WHAT TO DO:
The reply should repeat all of the data word for word, with no pictures.

== DATA FOR PROCESSING

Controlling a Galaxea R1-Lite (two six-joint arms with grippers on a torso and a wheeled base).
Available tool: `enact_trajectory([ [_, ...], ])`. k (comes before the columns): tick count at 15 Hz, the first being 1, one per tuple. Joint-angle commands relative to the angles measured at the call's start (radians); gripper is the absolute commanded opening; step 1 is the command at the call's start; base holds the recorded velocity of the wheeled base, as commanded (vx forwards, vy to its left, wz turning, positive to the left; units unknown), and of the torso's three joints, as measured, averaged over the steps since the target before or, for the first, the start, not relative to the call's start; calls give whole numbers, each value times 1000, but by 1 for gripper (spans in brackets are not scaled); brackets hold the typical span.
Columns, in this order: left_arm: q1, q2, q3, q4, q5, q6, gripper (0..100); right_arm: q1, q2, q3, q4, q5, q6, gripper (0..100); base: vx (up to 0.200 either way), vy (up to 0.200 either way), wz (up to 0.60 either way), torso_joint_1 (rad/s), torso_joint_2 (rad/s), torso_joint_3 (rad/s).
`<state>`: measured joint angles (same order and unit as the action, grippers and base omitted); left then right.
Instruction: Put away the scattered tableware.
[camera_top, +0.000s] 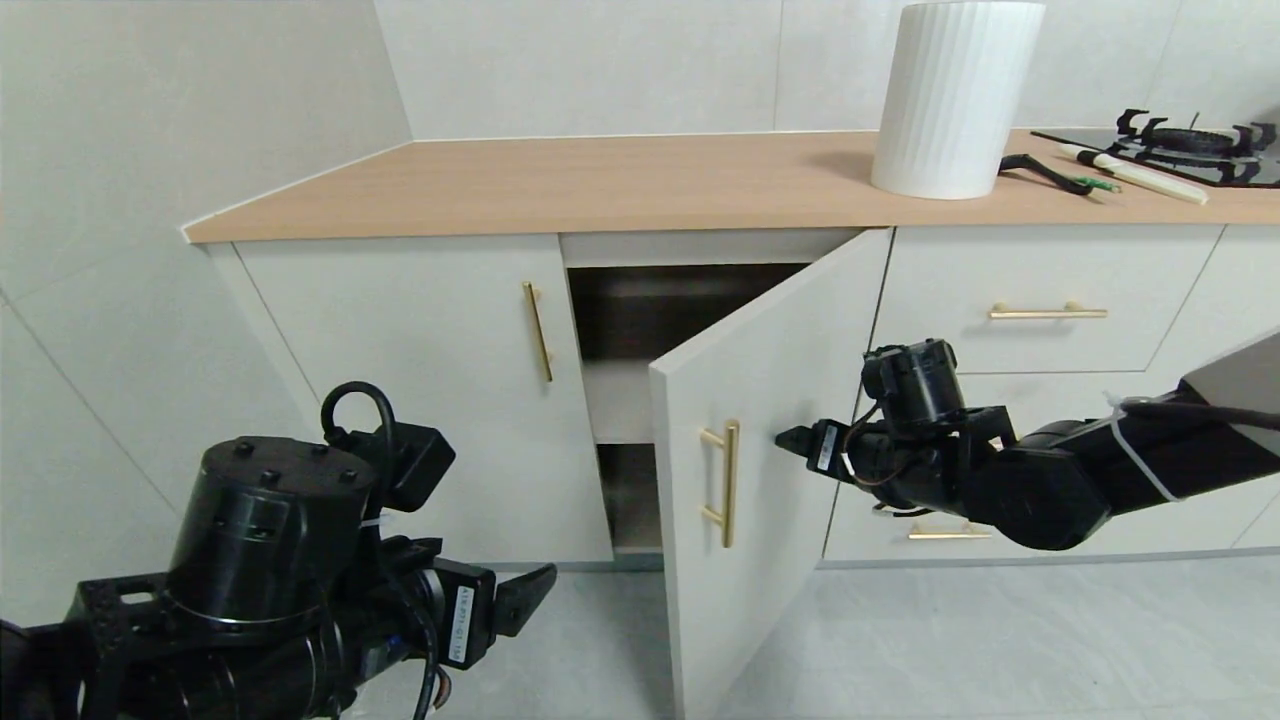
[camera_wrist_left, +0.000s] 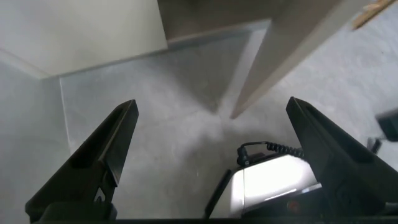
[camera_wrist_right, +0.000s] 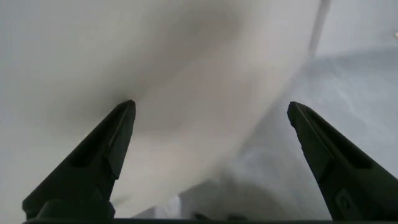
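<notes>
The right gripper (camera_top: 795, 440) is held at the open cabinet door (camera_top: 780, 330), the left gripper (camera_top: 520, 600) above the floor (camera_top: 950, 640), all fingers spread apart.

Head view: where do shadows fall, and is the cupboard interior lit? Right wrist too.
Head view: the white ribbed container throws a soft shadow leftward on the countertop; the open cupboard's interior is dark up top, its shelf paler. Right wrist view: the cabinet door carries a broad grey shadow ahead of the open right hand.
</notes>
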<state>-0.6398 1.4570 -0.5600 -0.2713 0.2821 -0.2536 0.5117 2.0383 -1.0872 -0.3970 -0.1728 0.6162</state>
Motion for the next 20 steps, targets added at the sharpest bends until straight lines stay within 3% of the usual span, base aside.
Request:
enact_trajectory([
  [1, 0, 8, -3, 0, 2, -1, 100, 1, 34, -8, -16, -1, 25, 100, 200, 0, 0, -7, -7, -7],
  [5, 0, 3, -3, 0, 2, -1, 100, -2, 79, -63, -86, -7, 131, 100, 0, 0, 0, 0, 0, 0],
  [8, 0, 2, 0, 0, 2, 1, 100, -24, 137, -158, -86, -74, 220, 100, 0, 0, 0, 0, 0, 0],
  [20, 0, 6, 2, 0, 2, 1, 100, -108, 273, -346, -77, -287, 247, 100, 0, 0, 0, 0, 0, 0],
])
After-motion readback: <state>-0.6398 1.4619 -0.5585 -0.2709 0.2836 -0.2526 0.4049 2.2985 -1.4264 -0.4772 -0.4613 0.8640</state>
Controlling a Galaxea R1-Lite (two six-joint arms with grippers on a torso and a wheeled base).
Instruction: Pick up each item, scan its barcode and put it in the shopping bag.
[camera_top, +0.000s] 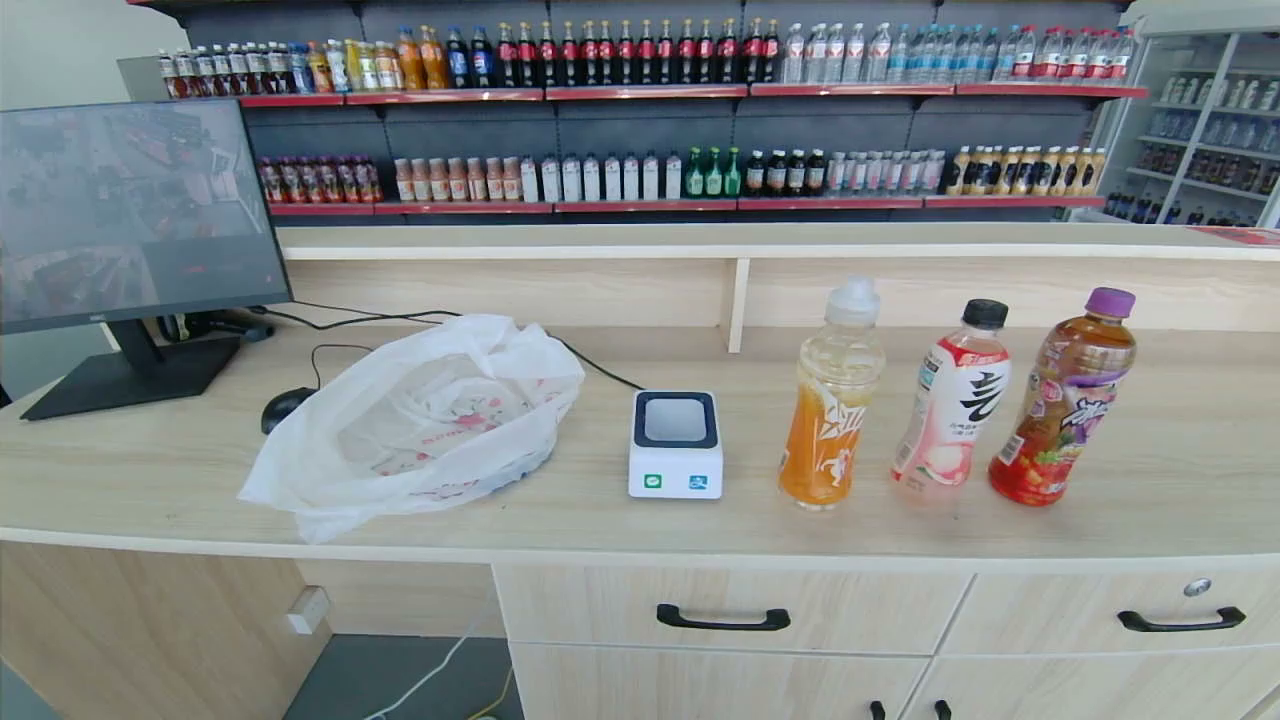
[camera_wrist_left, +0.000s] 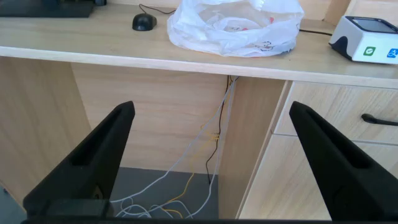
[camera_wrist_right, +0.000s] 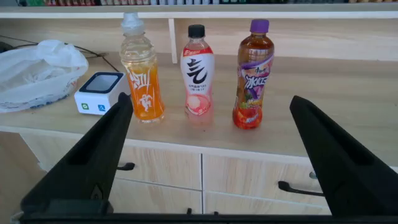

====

ANSWER SECTION:
Controlling a Galaxea R1-Lite (two six-joint arms with grippers on a torso and a wheeled base).
Available tool: `enact_trajectory([ [_, ...], ])`. k (comes before the columns): tick count at 15 Hz, the first being 1, one per tuple. Joint-angle commands relative to the angles measured at the call's start (radians); gripper is the absolute commanded opening; step 1 is the command at the call's start; base holds the recorded velocity of the wheeled base, as commanded (vx forwards, vy to its left, wz turning, positive to the left; units unknown), and of the torso's three joints, as measured, averaged over the steps since the target before or, for the first, the start, not relative to the call's start; calls give whole numbers, each value times 1000, but by 1 for gripper (spans in brackets are not scaled); brackets hold the typical span.
Columns, in this order: left_arm: q1, q2, q3, q4, q5, q6, gripper (0..100); right_arm: q1, q2, q3, q4, q5, q6, gripper (0..100); base: vx (up to 0.200 either way), vy (up to 0.200 either way), wz (up to 0.60 either way), torso_joint_1 (rad/s), torso_joint_2 (rad/s), torso_joint_3 (rad/s).
`<state>`: measured joint angles (same order and unit as the action, grippers and base omitted); left then right.
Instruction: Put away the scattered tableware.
[camera_top, +0.000s] 
[camera_wrist_left, +0.000s] 
[camera_wrist_right, +0.000s] 
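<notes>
The right gripper (camera_top: 795, 440) is held at the open cabinet door (camera_top: 780, 330), the left gripper (camera_top: 520, 600) above the floor (camera_top: 950, 640), all fingers spread apart.

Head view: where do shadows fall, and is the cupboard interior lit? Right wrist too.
Head view: the white ribbed container throws a soft shadow leftward on the countertop; the open cupboard's interior is dark up top, its shelf paler. Right wrist view: the cabinet door carries a broad grey shadow ahead of the open right hand.
</notes>
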<state>-0.6398 1.4570 -0.5600 -0.2713 0.2821 -0.2536 0.5117 2.0383 -1.0872 -0.3970 -0.1728 0.6162</state>
Motion for the next 20 steps, targets added at the sharpest bends until straight lines stay within 3% of the usual span, base aside.
Request:
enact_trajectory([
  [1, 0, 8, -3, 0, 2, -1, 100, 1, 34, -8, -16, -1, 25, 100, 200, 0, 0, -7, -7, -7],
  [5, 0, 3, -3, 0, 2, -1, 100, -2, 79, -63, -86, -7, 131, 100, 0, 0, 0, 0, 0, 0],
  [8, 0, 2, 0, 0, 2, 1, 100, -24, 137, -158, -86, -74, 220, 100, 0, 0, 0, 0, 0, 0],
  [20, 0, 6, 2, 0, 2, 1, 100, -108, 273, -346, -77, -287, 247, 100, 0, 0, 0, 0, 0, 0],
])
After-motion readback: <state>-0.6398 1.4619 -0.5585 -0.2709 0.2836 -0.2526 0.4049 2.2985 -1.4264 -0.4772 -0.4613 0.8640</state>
Controlling a Galaxea R1-Lite (two six-joint arms with grippers on a torso and a wheeled base).
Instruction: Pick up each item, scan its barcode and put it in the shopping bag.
[camera_top, +0.000s] 
[camera_wrist_left, +0.000s] 
[camera_wrist_right, +0.000s] 

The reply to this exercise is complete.